Employer sponsors of UTC Lancashire included Chubb Systems, Cobham plc, Electricity North West, Enterprise plc, National Grid plc, Rolls-Royce plc, Safran Aircelle and Unison Industries.

==Admissions==
UTC Lancashire had an initial intake of students aged 14 and 16 (academic years 10 and 12) in 2013, but expanded to accommodate students aged 14 to 19.

The primary catchment area of the UTC was a 15-mile radius from the location of the UTC, which includes all of the Borough of Burnley and parts of Hyndburn, Pendle, Ribble Valley and Rossendale in Lancashire, and part of Calderdale in West Yorkshire.

==Curriculum==
UTC Lancashire specialised in engineering and construction.

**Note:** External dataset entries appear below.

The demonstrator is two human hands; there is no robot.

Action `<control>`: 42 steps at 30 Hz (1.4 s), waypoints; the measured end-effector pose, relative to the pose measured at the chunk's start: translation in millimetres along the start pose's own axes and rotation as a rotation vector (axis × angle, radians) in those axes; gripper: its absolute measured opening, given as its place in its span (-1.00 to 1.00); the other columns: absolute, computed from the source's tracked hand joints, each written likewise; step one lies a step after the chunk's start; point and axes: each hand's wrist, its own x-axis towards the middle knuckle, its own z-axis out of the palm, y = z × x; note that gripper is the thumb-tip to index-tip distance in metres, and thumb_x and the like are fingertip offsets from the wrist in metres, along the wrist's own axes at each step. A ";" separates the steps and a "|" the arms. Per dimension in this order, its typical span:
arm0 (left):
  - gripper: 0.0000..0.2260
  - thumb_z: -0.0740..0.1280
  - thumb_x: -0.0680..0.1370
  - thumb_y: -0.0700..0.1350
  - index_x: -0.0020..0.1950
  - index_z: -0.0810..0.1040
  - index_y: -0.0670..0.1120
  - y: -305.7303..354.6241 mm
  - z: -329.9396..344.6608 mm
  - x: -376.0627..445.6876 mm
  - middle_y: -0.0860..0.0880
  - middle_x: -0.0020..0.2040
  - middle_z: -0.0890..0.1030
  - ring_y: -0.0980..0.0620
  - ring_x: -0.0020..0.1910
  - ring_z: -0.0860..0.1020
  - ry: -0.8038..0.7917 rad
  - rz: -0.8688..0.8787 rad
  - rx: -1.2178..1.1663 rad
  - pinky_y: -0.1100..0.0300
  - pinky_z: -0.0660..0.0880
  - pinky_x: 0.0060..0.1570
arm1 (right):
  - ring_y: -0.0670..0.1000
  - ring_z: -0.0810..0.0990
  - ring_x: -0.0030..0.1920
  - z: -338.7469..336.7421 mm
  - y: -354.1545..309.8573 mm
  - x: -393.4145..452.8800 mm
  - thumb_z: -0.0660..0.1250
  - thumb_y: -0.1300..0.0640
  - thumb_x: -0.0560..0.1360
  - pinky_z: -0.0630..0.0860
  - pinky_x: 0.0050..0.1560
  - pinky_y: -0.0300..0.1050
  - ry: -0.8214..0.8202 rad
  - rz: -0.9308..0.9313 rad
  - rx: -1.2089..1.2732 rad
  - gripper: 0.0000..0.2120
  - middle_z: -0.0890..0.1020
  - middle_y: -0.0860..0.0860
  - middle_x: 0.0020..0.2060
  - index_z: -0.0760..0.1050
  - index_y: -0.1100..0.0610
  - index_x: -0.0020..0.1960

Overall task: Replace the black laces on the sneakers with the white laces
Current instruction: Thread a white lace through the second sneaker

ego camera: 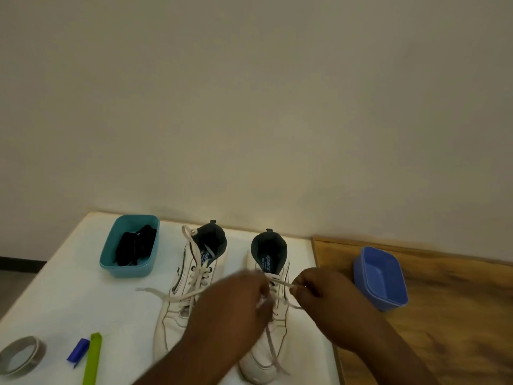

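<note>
Two white sneakers are sitting toes-forward on a white table [69, 287]. Over the right sneaker [270, 323], the right hand [319, 295] is pinching a white lace [283, 284] taut for threading; the left hand [238, 298] is curling around lace too. Black laces [134, 247] are lying discarded in a teal tub [111, 262].
</note>
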 end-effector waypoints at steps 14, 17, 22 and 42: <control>-0.78 0.15 0.67 0.13 0.14 0.57 0.15 -28.8 40.9 39.2 0.14 0.05 0.51 0.18 0.04 0.42 0.196 0.065 -0.067 0.25 0.44 0.02 | -0.12 0.58 -0.13 -20.5 1.6 -9.2 0.33 0.27 0.57 0.40 -0.09 -0.42 0.805 -0.254 -0.078 -0.80 0.65 -0.01 -0.01 0.62 0.07 0.13; -0.78 0.16 0.66 0.13 0.07 0.59 0.12 -30.8 44.6 38.4 0.12 -0.03 0.51 0.17 -0.04 0.45 0.209 0.039 -0.071 0.25 0.44 -0.05 | 0.00 0.40 0.42 12.4 6.4 13.5 0.38 0.36 0.52 0.40 0.33 -0.15 0.704 -0.281 -0.067 -0.50 0.41 0.05 0.47 0.51 0.02 0.40; -0.80 0.15 0.67 0.11 0.07 0.55 0.10 -31.0 48.7 39.2 0.11 -0.02 0.48 0.15 -0.06 0.48 0.212 -0.004 -0.139 0.20 0.48 -0.04 | 0.01 0.55 0.15 60.7 16.3 35.3 0.52 0.08 0.48 0.48 0.05 -0.24 0.500 -0.183 -0.112 -0.70 0.55 -0.04 0.18 0.57 -0.09 0.18; -0.80 0.14 0.68 0.11 0.10 0.49 0.06 -35.2 60.8 49.7 0.10 0.01 0.44 0.19 -0.14 0.48 0.238 -0.039 -0.154 0.30 0.41 -0.11 | -0.17 0.58 -0.04 81.7 26.6 39.7 0.37 0.06 0.60 0.55 0.07 -0.18 0.390 -0.072 0.038 -0.72 0.67 -0.11 0.05 0.57 0.01 0.31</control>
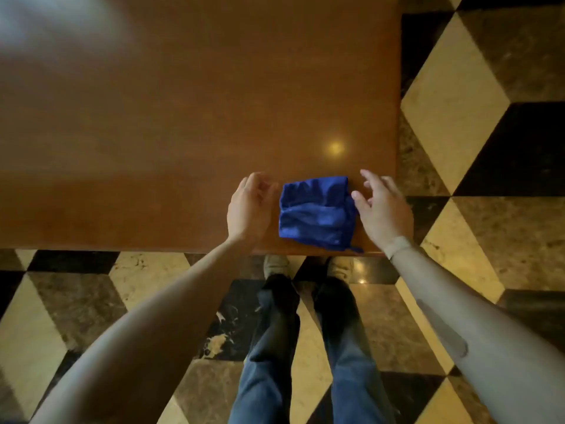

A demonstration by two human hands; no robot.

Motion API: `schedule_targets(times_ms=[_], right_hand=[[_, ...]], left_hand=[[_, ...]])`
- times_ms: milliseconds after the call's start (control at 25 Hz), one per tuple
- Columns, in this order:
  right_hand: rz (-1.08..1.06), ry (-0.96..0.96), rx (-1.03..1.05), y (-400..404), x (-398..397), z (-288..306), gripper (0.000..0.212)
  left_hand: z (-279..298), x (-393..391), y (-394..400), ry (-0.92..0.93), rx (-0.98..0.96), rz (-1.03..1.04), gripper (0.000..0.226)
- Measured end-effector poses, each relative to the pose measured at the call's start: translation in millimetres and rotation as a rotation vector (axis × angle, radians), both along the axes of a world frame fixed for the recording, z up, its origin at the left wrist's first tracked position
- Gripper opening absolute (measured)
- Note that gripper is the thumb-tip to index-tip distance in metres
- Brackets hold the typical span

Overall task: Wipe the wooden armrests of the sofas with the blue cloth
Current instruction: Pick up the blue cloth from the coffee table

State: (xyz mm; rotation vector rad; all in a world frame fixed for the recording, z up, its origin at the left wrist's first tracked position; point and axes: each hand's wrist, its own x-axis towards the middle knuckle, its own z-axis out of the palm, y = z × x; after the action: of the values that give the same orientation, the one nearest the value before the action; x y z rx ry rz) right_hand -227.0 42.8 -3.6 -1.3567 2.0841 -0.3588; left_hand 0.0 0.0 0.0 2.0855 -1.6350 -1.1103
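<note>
A folded blue cloth [316, 212] lies on a polished brown wooden table [183, 117], close to its near edge and right corner. My left hand [249, 208] hovers just left of the cloth, fingers curled and apart, holding nothing. My right hand [382, 209] is just right of the cloth, fingers spread, its thumb at the cloth's right edge. No sofa or armrest is in view.
The table's right edge [399, 117] and near edge [122, 250] border a marble floor [458, 87] of cream, brown and black diamonds. My legs in blue jeans and my shoes [276, 266] stand right at the table's near edge.
</note>
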Motion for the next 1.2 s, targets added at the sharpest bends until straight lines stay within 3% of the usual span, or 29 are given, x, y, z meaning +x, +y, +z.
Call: schedule_targets(times_ms=[280,480,600,720,840,1000,1200], right_hand=[[-0.006,-0.021,0.123,-2.8,13.9,-51.2,0.053],[-0.165,-0.215,0.224,-11.7,15.2,-59.4,0.026],[-0.171,-0.244,0.220,-9.3,12.7,-54.9,0.025],[-0.224,-0.404,0.165,-2.9,11.5,-41.3,0.020],[-0.246,-0.480,0.063,1.1,9.8,-12.7,0.015],[-0.253,-0.517,-0.113,-2.9,5.0,47.5,0.015],[-0.214,-0.474,-0.361,-15.0,-1.6,168.3,0.021]], left_hand=[[-51.0,-4.6,2.1,-0.020,0.090,-0.126,0.023],[-54.4,-7.2,-4.1,-0.008,0.187,-0.089,0.018],[-52.2,-4.6,-5.0,0.075,0.177,-0.100,0.011],[-42.9,-3.0,-2.9,0.193,0.198,-0.123,0.011],[-19.9,-2.7,-1.6,0.325,0.213,-0.097,0.012],[31.9,-6.6,-8.2,0.380,0.015,-0.105,0.014],[146.8,-15.3,-32.2,0.466,-0.226,-0.162,0.032]])
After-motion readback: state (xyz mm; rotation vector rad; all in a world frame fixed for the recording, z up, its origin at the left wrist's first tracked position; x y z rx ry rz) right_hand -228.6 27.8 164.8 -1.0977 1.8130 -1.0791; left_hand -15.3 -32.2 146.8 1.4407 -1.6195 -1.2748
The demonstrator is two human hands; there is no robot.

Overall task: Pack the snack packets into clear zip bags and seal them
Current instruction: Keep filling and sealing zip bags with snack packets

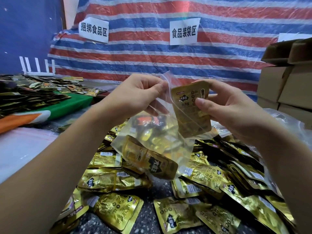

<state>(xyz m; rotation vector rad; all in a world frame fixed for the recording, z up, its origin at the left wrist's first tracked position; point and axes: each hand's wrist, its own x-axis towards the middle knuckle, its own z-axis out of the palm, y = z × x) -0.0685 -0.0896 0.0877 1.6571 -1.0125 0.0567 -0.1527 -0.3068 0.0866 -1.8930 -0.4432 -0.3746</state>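
A striped tarp (152, 53) with paper signs hangs behind a table (152, 188) heaped with gold snack packets (116, 211). The left hand (138, 92) pinches the mouth of a clear zip bag (157, 137) that already holds some packets, while the right hand (224, 105) has its grip closed on a gold packet (189, 112), partway into the opening. The filling step looks underway; next the packet likely needs pushing down and releasing before sealing.

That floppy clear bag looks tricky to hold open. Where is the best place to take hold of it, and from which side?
Best by its top rim, from above, probably. The clear zip bag hangs limp, one gold packet sagging in its bottom, so only the stiffer zip edge offers firm grip. The left hand pinches that rim at one corner, leaving the mouth open for the packet the right hand slides in.
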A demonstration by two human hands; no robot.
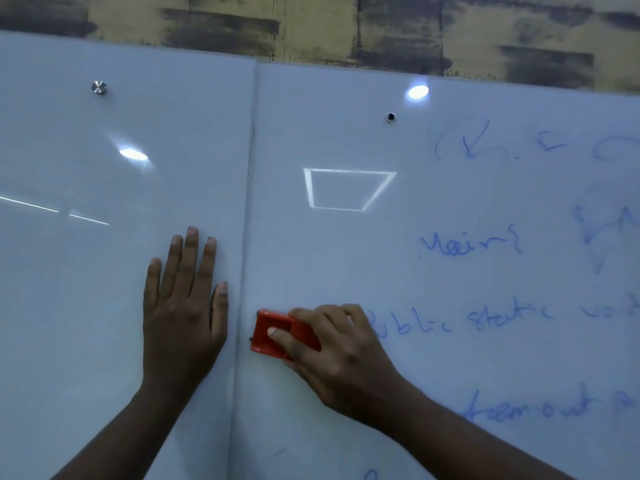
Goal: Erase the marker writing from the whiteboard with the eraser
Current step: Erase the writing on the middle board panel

Pupils aged 14 to 16 followed one of three pathways of study divided by ability. A range of GCSEs were offered, as well as BTECs, NVQs and City and Guilds qualifications depending on the pathway.

Sixth form students also followed one of the three pathways, which could include A Levels, BTECs, NVQs and City and Guilds qualifications depending on the pathway.

All three of the pathways at both levels had a focus on the specialisms of engineering and construction.

== Closure ==
The college closed in July 2017 owing to low pupil numbers; in May 2016, there were 113 attending.